「え、それ勝っちゃう?」ガンダム作品で格下機体が起こした「奇跡の番狂わせ」
あまりにも切ない「壮絶な相打ち」

●新型「ガンダム」に「ザク」が挑戦
最新鋭の「ガンダム」タイプMSと「ザク」が一騎討ちを行い、驚異的な善戦を見せるというシーンが『機動戦士ガンダム0080 ポケットの中の戦争』のなかで描かれました。
ジオン公国軍特殊部隊「サイクロプス隊」に所属する「バーニィ」こと「バーナード・ワイズマン」は、「ガンダムNT-1(アレックス)」と戦うことになります。
「アレックス」はRX-78シリーズの機動性を大幅に向上させ、マグネットコーティングが施された機体です。テスト中のため、武装は完全に揃っていなかったものの、腕部に強力なガトリング砲を備えるなど、まさに最新鋭のガンダムでした。
一方バーニィが乗る「ザクII改」も一年戦争末期にロールアウトした、「ザクII」シリーズの集大成ともいえる機体です。従来の「ザクII」から大幅に性能が向上し、スラスター推力に至っては、「ゲルググ」に匹敵するほどの数値を誇りました。
とはいえ、「ガンダム」と「ザク」では比較にならないほど性能に差があるのは間違いなく、バーニィはその差を少しでも埋めるために、さまざまな策を準備しました。
そして、ダミーバルーンを始めとするトラップを仕掛けた森のなかへと誘導し、接近戦へと持ち込みます。バーニィは、「アレックス」にかなりのダメージを与えましたが、それでも撃破するには及びませんでした。最終的にはビーム・サーベルでコクピットを貫かれ、バーニィは壮絶な戦死を遂げました。
しかし、「アレックス」もまともに動けない状態まで追い込んでおり、「ガンダム」と「ザク」の性能差を考えたら、あっぱれな戦いぶりでした。
ちなみに「アレックス」に搭乗していたのは、バーニィとひそかに惹かれ合っていたテストパイロットの「クリスチーナ・マッケンジー」です。

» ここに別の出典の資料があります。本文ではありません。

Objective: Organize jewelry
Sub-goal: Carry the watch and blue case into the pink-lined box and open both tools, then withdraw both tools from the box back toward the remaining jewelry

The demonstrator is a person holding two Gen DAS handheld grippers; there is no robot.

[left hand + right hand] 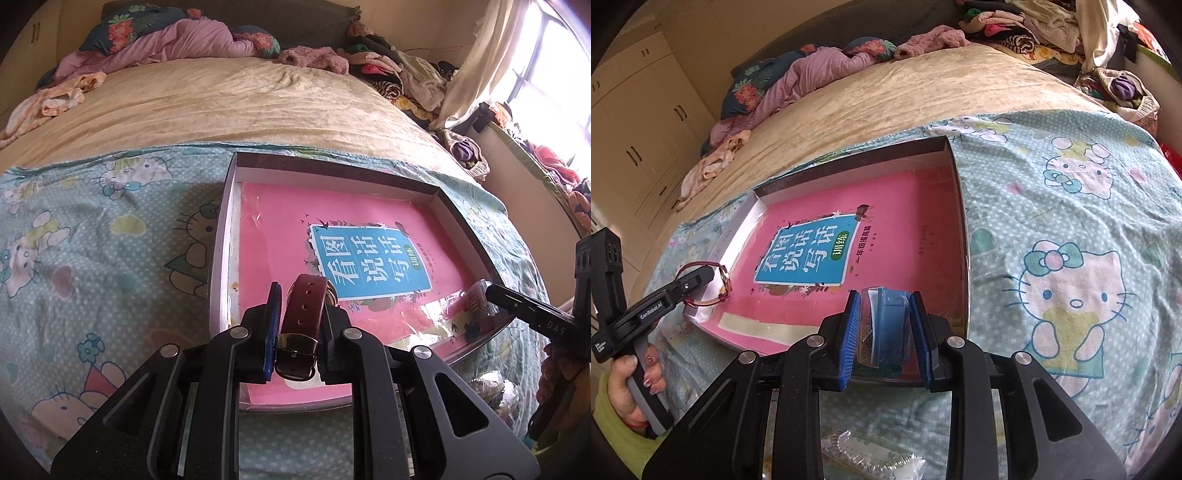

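Observation:
My left gripper [300, 295] is shut on a wristwatch with a dark red leather strap [303, 314] and holds it over the near left corner of a shallow white box [219, 236]. The right wrist view shows that watch [718, 284] hanging from the left gripper [701, 275] above the box's left edge. A pink book [332, 229] lies flat in the box. My right gripper [884, 297] is shut on a clear packet with a blue card [892, 325], over the box's near edge [964, 229]. In the left wrist view the right gripper [491, 290] holds this packet [476, 299].
The box sits on a light blue Hello Kitty sheet [92, 240] on a bed with a beige blanket [221, 107]. Piled clothes [384, 70] lie at the bed's far side. A clear crinkled plastic packet [871, 456] lies on the sheet near me. Wardrobe doors [639, 140] stand left.

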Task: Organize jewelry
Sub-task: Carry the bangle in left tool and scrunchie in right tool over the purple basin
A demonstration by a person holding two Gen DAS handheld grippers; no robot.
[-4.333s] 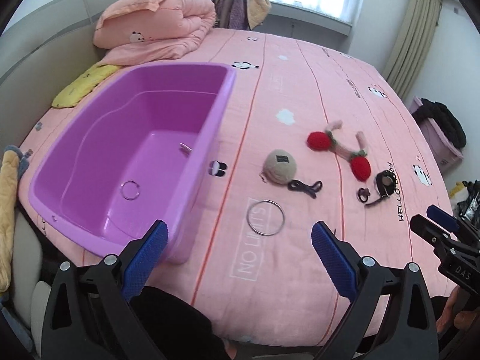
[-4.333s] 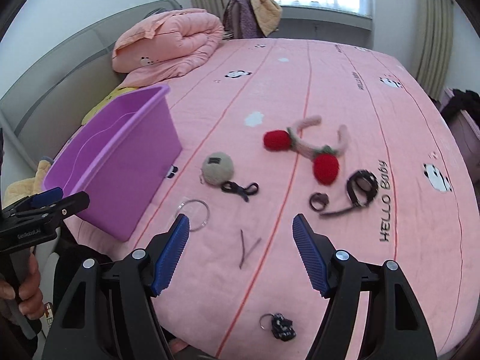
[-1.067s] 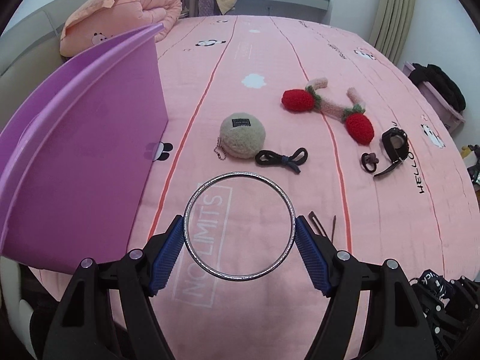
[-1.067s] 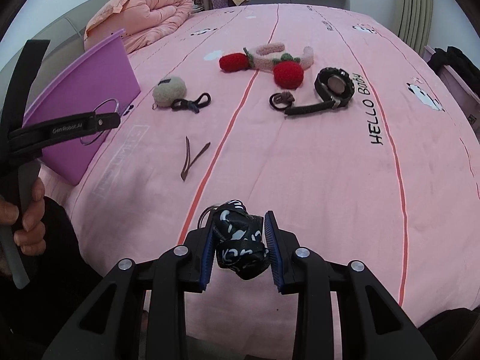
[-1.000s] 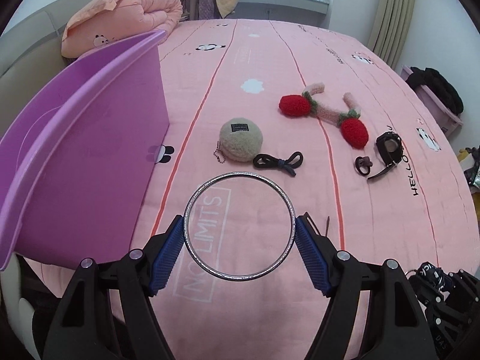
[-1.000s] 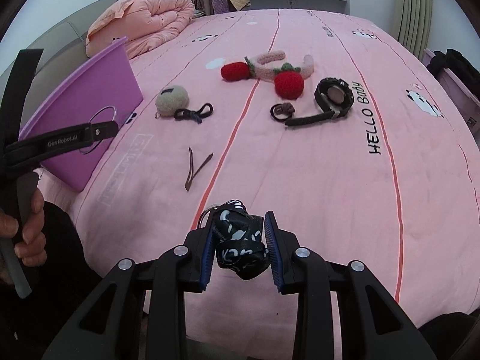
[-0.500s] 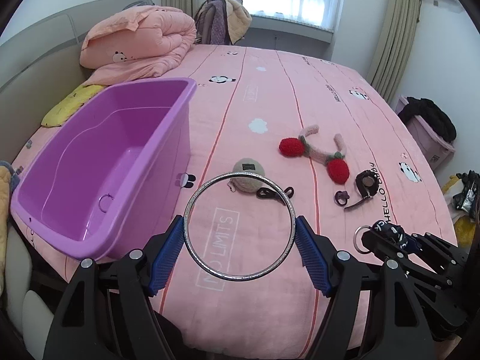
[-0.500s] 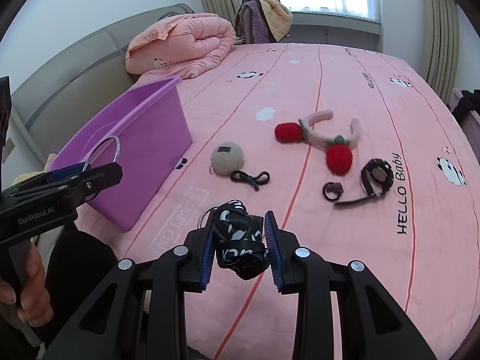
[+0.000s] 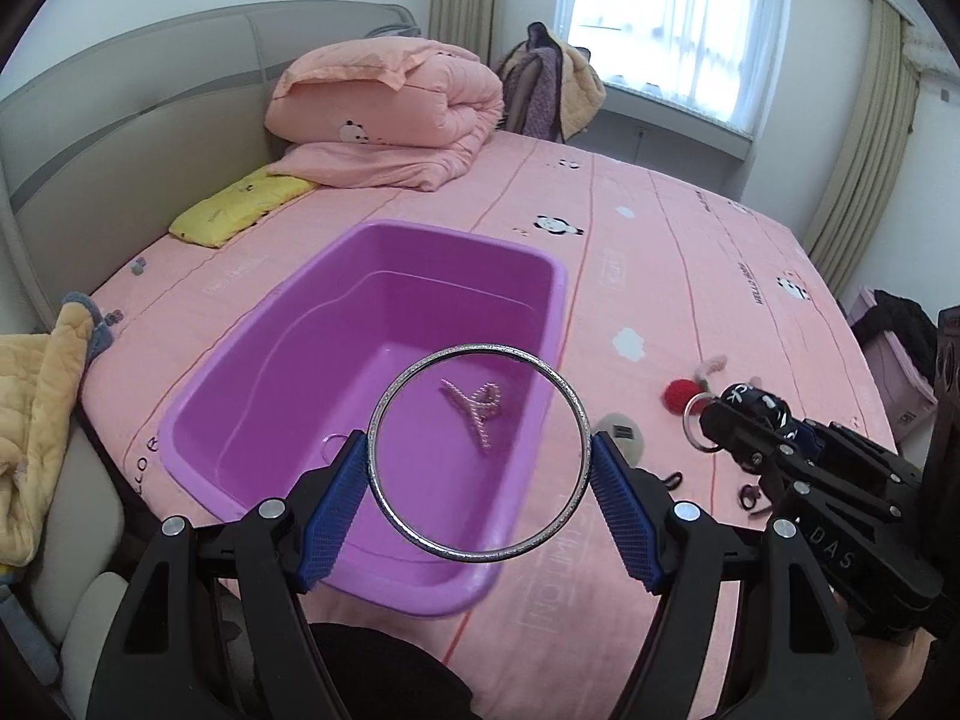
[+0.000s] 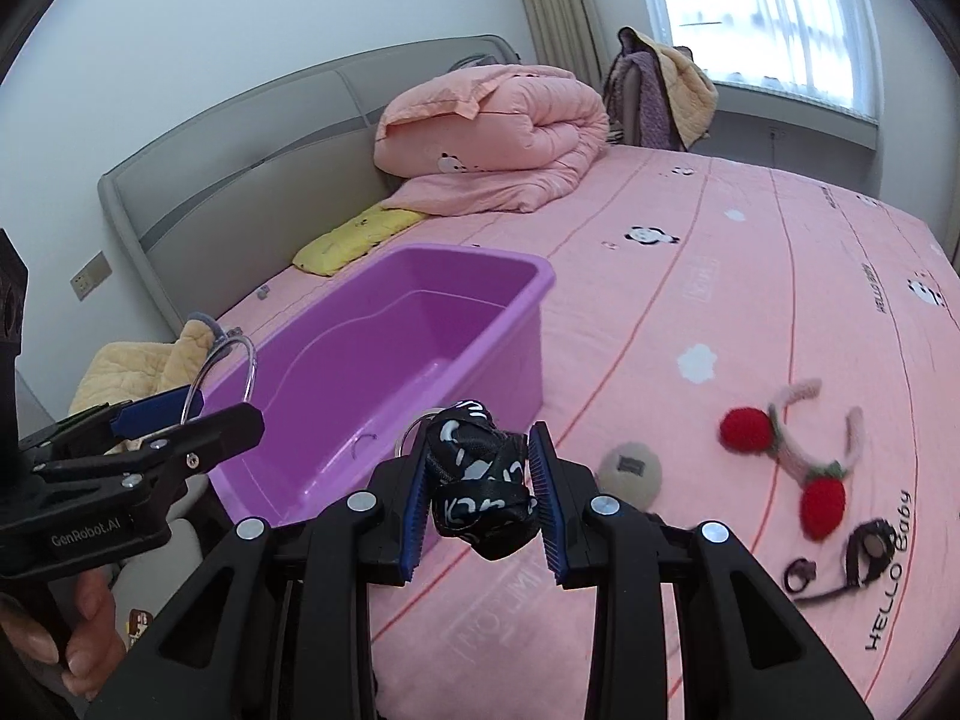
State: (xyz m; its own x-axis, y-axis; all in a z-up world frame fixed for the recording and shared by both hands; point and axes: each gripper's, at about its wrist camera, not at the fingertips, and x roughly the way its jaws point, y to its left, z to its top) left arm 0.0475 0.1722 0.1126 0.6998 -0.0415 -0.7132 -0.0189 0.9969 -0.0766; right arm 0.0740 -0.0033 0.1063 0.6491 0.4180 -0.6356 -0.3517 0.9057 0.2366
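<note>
Silver bangle (image 9: 478, 451): clamped across its width between the pads of the left gripper (image 9: 480, 504), held above the purple tub (image 9: 252, 360). Black patterned strap with key ring (image 10: 480, 489): pinched in the right gripper (image 10: 480, 507), beside the tub. A hair claw (image 9: 474, 405) is seen inside the tub.

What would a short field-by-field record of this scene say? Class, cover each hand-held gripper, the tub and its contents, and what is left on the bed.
left hand-held gripper: shut on silver bangle, over the tub
right hand-held gripper: shut on black printed strap with a key ring
purple tub: on the pink bedspread, holds a beaded hair clip and a small ring
left on bed: strawberry headband, beige pompom, black watch, small black hair tie
</note>
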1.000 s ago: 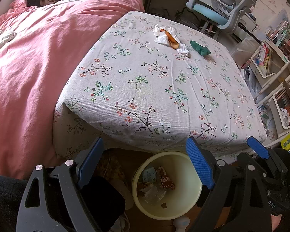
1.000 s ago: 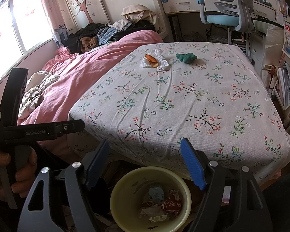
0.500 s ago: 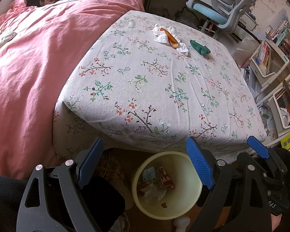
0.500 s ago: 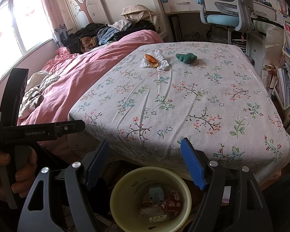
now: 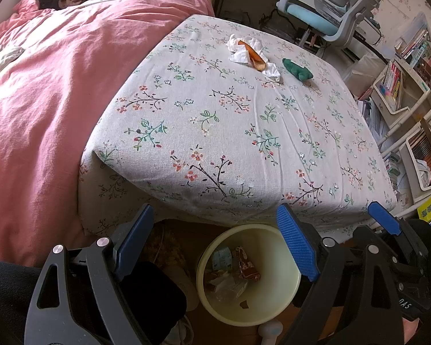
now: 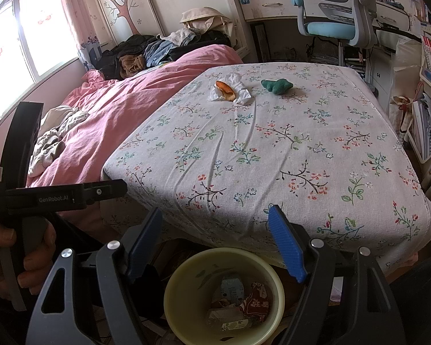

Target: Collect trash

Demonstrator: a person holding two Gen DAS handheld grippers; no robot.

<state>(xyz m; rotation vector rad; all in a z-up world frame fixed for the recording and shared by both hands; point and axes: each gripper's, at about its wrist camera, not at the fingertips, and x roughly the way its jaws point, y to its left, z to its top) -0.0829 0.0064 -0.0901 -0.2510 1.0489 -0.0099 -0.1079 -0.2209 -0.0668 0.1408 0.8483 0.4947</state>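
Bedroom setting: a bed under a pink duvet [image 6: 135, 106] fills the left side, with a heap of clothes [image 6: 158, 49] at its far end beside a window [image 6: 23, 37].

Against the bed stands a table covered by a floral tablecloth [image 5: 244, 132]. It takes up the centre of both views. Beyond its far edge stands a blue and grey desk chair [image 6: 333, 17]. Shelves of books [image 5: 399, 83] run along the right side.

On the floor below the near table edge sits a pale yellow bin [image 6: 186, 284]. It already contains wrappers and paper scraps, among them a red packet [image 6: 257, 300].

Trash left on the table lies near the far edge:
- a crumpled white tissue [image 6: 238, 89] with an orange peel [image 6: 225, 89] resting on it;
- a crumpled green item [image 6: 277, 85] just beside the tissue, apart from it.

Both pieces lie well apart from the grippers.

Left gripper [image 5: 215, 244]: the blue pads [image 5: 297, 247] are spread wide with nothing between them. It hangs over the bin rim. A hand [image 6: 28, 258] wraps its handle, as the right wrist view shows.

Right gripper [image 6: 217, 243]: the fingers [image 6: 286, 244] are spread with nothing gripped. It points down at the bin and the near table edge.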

「相手が機体に不慣れなテストパイロット」「コロニー内で重火器が使えない」「直前の戦いのダメージが残っていた」など、「アレックス」に不利な条件ではありましたが、「ガンダム」撃破に「あと一歩」まで迫ったのは、バーニィの執念といえるでしょう。
強い機体で無双するシーンは見ていて爽快ですが、実力の劣る機体で格上に挑む姿にも尊さを感じます。皆さんは、どんな戦いが印象に残っているでしょうか。